> _What to produce_: Whenever a line below holds the word "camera", copy that line.

· · · · ·

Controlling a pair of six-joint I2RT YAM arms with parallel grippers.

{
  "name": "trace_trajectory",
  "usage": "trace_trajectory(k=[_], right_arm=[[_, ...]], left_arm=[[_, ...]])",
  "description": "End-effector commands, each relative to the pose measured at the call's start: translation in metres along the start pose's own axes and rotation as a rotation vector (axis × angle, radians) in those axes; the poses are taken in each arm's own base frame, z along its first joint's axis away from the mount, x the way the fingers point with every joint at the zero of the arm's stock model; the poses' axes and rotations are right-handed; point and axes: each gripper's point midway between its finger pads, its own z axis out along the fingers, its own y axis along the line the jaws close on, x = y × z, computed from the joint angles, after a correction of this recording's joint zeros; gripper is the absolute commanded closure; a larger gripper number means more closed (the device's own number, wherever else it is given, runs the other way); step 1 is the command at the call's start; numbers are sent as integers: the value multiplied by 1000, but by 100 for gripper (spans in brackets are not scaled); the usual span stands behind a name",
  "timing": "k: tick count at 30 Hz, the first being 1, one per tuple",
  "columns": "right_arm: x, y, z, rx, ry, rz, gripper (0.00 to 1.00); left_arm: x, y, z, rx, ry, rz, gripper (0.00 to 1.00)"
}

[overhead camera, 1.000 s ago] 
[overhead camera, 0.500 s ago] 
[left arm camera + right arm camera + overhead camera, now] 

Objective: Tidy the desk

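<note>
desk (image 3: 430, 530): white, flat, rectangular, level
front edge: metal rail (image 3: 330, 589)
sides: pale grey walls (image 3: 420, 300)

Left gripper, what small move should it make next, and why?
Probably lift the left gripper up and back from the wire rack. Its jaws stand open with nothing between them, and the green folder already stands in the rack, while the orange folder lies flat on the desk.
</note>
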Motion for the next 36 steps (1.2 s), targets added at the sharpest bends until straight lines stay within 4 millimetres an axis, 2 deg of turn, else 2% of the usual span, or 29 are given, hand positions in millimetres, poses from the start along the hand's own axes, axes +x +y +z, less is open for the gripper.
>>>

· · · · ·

> _Solution for this exercise_:
[overhead camera, 1.000 s ago] 
[overhead camera, 0.500 s ago] 
[left arm camera + right arm camera + overhead camera, now] 

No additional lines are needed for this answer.